Beltran aside (who's contract could cause the market to move even further in the owner's direction) the last 3 superstar hitters on the market have been Guerrero, Tejada, and Sheffield. Guerrero and Tejada both trump Drew in terms of productivity and youth, and they got similar 6/$72M and 5/$60M contracts respectively. And these guys are MVPs.

Sheffield, who is older and plays RF not CF, but nonetheless is more productive and proven than Drew, only got 3/$39M(?) (and that was from the Yankees!).

Drew needs to kick it up a notch, and become a bonafide superstar next year to justify opting out.

2005-09-28 13:44:05
71.   Bob Timmermann
I wasn't taking the day off, but rather spending my day at the Anderson School Economic Forecast at UCLA.

The forecast for next quarter.

It's "eeehhhhhhhhh, could be worse, but it won't be that bad."

I stay away from Jim Tracy discussions for the most part, but I think a parting of the ways would serve everyone better.

I should be going out to the Stadium tonight for one last time. If I'm not asleep. The conference started at 7 am.

2005-09-28 13:44:09
72.   blue22
69 - The Dodgers have a lot of problems, but replacing Drew doesn't need to be one of them.

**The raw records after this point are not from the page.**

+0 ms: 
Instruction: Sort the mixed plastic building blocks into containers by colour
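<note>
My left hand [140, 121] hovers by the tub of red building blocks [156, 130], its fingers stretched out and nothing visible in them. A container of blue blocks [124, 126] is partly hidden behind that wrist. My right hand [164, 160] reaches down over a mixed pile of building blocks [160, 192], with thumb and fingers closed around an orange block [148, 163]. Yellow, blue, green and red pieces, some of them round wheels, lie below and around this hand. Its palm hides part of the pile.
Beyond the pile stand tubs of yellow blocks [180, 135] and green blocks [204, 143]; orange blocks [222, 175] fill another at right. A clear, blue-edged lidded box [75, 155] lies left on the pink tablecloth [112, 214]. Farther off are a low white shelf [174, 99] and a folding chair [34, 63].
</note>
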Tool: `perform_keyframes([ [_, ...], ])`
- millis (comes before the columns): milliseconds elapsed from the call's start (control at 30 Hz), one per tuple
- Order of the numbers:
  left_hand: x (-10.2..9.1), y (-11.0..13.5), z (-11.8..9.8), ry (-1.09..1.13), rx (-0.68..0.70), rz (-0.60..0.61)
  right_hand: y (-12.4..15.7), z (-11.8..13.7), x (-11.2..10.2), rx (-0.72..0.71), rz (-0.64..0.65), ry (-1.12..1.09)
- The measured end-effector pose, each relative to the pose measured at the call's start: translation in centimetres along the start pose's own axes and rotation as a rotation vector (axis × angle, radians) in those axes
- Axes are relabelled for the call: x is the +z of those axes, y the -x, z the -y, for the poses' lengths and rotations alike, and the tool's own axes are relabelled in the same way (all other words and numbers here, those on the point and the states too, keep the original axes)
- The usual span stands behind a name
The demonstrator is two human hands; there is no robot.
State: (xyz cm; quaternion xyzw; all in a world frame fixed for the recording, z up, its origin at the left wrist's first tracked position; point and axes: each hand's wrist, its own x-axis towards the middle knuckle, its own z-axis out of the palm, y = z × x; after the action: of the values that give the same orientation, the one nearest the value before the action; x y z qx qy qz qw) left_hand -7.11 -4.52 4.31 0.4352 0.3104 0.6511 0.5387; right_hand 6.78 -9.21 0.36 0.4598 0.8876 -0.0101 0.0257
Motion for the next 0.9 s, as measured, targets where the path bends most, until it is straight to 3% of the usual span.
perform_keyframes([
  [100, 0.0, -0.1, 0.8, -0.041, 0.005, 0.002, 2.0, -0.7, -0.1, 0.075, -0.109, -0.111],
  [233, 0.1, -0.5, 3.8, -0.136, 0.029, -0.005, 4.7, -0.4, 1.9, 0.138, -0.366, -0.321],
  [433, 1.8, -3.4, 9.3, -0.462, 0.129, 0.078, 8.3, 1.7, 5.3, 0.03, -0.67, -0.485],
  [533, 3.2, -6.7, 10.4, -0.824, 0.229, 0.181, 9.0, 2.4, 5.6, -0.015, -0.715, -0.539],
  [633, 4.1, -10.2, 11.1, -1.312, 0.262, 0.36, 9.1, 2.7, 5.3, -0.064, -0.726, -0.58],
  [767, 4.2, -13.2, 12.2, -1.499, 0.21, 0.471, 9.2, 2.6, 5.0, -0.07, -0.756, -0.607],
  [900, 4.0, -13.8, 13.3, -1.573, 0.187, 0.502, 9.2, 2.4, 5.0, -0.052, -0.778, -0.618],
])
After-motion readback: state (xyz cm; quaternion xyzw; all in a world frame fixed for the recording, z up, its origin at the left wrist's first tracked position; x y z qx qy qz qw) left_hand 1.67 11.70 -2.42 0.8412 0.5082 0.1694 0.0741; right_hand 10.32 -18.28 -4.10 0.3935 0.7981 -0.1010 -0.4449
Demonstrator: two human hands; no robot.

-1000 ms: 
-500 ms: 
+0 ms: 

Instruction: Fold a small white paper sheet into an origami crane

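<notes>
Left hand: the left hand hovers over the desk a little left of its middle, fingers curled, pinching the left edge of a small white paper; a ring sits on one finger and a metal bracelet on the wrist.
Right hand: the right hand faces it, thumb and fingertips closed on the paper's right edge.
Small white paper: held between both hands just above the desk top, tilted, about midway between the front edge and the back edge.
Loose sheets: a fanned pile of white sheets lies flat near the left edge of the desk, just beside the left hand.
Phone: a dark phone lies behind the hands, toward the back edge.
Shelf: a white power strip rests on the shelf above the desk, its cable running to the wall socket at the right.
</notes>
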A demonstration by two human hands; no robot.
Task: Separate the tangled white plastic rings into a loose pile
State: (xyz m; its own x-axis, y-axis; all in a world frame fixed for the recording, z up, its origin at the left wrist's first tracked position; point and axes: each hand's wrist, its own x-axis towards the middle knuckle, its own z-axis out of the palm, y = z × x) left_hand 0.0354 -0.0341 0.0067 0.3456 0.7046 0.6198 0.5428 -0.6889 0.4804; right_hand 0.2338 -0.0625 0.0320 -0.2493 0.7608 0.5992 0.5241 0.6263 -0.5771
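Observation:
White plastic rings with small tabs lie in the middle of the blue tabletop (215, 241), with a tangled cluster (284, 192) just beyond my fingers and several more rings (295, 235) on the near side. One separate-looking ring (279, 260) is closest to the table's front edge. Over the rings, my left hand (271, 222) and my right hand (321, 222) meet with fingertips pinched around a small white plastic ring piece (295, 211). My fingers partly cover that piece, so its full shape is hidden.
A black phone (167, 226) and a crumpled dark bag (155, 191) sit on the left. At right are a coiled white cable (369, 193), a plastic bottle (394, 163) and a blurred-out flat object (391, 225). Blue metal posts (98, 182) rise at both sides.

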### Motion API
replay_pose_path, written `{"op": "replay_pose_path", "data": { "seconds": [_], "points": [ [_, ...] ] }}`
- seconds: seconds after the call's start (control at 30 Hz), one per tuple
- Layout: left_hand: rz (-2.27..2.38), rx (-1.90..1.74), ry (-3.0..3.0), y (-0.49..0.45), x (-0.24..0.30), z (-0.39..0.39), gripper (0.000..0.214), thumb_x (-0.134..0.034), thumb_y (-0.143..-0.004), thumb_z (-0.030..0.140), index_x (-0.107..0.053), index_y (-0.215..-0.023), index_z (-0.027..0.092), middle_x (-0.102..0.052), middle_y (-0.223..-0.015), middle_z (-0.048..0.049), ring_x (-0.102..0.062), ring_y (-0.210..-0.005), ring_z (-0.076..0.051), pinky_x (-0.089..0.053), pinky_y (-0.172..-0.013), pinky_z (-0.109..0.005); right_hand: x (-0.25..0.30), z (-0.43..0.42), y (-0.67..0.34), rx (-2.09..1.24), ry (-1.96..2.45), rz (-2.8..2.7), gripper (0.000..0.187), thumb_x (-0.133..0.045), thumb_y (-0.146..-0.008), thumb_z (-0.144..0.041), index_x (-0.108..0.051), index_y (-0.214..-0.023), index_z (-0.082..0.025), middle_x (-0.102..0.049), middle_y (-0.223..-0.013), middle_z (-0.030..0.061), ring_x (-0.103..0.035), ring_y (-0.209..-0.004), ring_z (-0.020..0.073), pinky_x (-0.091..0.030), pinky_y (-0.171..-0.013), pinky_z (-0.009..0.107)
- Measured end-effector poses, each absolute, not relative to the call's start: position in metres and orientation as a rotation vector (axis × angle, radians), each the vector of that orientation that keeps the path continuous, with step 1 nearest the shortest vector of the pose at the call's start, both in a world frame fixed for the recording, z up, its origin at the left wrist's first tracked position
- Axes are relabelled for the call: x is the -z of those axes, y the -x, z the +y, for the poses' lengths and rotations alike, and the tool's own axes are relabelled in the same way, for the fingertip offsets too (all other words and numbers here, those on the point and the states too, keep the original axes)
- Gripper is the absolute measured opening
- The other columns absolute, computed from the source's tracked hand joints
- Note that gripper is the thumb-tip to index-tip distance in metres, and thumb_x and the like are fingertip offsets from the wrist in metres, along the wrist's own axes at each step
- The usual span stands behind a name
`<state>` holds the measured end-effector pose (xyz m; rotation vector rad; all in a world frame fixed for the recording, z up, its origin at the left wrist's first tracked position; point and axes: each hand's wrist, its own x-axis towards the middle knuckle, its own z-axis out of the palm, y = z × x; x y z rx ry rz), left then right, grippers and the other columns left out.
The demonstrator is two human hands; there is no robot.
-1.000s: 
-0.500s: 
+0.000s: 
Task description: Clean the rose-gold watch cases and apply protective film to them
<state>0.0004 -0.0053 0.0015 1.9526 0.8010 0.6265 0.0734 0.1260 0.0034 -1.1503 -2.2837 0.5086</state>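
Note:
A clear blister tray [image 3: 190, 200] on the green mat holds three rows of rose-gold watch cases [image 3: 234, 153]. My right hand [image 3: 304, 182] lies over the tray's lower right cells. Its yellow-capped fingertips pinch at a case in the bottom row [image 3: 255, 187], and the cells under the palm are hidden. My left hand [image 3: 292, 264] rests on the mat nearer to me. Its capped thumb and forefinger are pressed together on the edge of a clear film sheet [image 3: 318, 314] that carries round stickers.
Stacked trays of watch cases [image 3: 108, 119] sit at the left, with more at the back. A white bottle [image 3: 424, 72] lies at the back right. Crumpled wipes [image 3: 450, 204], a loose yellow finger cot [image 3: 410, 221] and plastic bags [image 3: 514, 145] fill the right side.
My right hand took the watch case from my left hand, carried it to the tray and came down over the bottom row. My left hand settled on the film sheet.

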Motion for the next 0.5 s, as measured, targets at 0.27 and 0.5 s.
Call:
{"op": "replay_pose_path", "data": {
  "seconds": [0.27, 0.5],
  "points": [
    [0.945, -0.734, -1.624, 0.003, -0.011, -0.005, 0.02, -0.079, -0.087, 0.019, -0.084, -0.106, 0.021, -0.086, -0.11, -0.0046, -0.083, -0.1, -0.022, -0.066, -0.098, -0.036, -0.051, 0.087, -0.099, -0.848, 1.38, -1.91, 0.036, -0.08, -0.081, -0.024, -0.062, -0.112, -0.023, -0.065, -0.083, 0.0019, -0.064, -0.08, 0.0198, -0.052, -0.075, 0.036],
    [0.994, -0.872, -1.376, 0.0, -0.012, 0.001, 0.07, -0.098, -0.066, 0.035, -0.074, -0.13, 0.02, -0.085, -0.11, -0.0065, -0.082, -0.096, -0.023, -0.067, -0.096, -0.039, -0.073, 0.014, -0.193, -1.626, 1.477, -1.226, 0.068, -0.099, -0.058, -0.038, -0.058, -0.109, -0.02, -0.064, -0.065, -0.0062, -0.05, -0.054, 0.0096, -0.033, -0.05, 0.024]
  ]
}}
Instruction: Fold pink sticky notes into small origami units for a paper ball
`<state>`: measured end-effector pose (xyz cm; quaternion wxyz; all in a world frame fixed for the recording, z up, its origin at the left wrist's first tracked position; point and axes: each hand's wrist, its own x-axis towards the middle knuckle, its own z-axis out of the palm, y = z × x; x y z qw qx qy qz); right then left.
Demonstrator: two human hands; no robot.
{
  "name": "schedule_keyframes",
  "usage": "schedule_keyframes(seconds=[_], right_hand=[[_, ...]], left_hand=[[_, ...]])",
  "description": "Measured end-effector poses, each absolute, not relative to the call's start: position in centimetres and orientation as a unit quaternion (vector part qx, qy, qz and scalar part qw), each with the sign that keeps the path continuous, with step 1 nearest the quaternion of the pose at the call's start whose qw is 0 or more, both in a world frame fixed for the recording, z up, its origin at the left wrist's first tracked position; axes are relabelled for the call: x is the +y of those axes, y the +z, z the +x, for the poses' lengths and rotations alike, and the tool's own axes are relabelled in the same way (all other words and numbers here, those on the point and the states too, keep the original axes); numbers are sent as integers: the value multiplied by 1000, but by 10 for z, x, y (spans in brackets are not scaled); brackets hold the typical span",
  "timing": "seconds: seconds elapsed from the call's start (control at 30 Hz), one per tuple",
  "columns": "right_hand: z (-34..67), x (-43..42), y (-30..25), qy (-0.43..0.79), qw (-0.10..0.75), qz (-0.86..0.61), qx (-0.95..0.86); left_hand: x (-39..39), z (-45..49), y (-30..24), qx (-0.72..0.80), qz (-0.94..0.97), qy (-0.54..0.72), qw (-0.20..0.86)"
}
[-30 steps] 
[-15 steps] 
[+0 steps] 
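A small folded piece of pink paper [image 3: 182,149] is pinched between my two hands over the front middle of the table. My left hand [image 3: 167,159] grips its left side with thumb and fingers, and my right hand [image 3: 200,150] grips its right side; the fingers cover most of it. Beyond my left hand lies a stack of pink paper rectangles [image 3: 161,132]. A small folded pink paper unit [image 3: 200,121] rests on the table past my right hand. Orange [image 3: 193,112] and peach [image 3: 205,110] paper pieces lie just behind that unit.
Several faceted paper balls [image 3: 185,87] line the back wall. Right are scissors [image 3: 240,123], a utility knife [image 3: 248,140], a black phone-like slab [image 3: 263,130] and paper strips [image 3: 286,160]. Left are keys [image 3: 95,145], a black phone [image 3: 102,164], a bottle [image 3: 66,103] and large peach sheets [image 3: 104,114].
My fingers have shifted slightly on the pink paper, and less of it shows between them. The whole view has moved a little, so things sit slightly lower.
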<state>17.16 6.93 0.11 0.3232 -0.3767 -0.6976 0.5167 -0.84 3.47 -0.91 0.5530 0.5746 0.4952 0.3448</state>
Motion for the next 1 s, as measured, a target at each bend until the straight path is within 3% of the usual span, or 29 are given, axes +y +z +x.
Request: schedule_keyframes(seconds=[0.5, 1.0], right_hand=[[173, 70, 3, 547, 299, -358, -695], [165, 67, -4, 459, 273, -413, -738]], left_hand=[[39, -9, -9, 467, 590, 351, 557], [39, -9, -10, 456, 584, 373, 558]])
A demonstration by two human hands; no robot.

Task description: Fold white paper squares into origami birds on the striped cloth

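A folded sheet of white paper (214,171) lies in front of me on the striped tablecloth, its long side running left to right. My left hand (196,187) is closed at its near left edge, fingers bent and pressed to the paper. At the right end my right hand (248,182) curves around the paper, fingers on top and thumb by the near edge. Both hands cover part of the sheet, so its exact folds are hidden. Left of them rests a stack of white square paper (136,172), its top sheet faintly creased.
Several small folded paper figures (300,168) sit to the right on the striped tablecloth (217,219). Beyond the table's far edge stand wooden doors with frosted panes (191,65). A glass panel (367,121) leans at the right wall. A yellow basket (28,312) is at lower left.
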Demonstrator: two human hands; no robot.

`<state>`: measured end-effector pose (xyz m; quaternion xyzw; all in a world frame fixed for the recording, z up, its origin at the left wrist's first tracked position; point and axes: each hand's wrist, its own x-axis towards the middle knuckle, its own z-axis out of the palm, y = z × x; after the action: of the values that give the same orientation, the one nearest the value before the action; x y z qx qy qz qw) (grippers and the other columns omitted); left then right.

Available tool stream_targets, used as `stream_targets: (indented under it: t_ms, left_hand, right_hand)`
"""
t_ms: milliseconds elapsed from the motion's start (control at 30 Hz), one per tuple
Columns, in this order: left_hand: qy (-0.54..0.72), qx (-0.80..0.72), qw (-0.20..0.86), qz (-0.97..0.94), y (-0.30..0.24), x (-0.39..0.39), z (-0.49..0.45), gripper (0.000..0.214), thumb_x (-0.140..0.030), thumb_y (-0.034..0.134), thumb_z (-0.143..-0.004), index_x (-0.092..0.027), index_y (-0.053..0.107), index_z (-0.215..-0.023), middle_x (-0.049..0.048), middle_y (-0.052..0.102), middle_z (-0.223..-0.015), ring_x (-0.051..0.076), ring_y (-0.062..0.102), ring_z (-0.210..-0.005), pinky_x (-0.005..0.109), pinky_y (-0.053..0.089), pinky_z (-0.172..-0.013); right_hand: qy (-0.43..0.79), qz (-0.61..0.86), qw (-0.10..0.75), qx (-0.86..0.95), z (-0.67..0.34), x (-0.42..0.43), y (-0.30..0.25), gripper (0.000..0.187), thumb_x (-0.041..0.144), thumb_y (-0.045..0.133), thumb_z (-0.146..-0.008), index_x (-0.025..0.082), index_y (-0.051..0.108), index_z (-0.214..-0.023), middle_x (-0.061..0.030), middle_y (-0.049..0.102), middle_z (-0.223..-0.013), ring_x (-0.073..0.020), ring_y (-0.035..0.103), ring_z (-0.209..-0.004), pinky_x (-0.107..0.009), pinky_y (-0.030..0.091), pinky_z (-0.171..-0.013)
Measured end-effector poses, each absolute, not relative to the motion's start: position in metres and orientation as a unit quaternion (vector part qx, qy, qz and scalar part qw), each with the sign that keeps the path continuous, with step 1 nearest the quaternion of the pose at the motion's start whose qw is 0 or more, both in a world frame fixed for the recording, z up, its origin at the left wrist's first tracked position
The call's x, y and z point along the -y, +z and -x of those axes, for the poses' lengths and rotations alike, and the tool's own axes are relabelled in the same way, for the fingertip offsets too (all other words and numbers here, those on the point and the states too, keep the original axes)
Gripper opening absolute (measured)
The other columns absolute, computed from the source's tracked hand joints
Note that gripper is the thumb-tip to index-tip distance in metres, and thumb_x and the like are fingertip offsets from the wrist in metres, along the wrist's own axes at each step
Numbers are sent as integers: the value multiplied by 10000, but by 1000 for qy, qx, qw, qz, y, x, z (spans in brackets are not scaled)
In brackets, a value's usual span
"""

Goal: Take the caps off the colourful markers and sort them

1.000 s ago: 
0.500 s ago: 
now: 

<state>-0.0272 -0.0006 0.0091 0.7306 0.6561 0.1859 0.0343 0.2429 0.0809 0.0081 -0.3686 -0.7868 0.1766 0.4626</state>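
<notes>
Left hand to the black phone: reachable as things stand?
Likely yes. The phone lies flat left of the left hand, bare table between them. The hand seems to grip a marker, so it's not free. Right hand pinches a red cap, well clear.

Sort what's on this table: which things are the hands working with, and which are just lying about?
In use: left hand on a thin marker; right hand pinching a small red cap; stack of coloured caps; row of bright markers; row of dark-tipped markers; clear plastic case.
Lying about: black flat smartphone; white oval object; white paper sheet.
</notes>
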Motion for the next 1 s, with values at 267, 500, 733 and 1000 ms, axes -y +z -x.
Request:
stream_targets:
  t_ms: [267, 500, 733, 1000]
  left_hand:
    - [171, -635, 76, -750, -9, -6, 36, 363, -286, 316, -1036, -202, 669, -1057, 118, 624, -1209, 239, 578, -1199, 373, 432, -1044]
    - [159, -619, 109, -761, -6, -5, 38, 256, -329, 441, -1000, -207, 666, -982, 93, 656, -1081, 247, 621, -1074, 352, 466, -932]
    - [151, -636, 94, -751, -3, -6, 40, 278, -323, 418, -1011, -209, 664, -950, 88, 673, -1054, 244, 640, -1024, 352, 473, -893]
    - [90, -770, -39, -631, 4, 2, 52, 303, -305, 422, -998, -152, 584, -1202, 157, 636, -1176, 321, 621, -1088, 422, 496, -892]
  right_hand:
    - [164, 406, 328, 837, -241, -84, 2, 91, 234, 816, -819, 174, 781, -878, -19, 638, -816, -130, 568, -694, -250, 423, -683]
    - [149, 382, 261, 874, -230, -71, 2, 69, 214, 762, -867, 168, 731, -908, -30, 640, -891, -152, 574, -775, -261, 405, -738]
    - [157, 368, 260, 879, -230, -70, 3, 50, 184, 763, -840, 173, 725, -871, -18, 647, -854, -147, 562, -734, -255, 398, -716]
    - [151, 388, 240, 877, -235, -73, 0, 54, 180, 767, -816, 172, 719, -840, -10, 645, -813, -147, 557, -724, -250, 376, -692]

He's [Giles] another Karros.

Oh no, no, no, no.

2005-09-28 13:45:38
73.   Penarol1916
62. I don't see how it would be any more divisive than any other choice.
2005-09-28 13:47:00
74.   Jon Weisman
71 - Was that forecast for the Dodgers' next quarter?
2005-09-28 13:48:15
75.   JMK
66 - How many player sign a big long-term deal and make the leap up to another level almost making their long-term contracts bargains? Bonds? Clemens? There are definitely. There would definitely be a risk involved. But how many guys have signed long-term deals that the teams have ended up regretting? I can think of Kevin Brown, Jeff Bagwell, Jim Thome, Mo Vaughn, Jason Giambi, ...just off the top of my head. You only have to go back to last year and you could make quite a list: Pavano, Beltre, Wright, Beltran, Perez...etc. It seems to me that when you give out long term deals the chances are pretty good you're not going to like paying on that contract on the back end. Therefore, you only increase your chances of keeping your team healthier financially if you includer player out opts in the hopes that they'll exercise it and leave after a few good years. I guess I just reiterated what I said before but perhaps I made more sense this time.
2005-09-28 13:48:36
76.   King of the Hobos
Something I hadn't noticed for whatever reason...4th highest AL RF VORP: Emil Brown. His 35.5 VORP would be good for 2nd highest among Dodgers hitters
2005-09-28 13:55:43
77.   dzzrtRatt
I've never heard of Emil Brown. Did he direct silent movies in the 1920s?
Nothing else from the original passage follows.